_Work task_. What lines of the data below include the word "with"? Report them by copying each.

_Data provided_.
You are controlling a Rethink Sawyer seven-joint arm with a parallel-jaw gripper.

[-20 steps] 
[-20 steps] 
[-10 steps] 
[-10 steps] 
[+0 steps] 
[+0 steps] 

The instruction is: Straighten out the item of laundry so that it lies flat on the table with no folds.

_Solved exercise_.
You are controlling a Rethink Sawyer seven-joint arm with a parallel-jaw gripper.
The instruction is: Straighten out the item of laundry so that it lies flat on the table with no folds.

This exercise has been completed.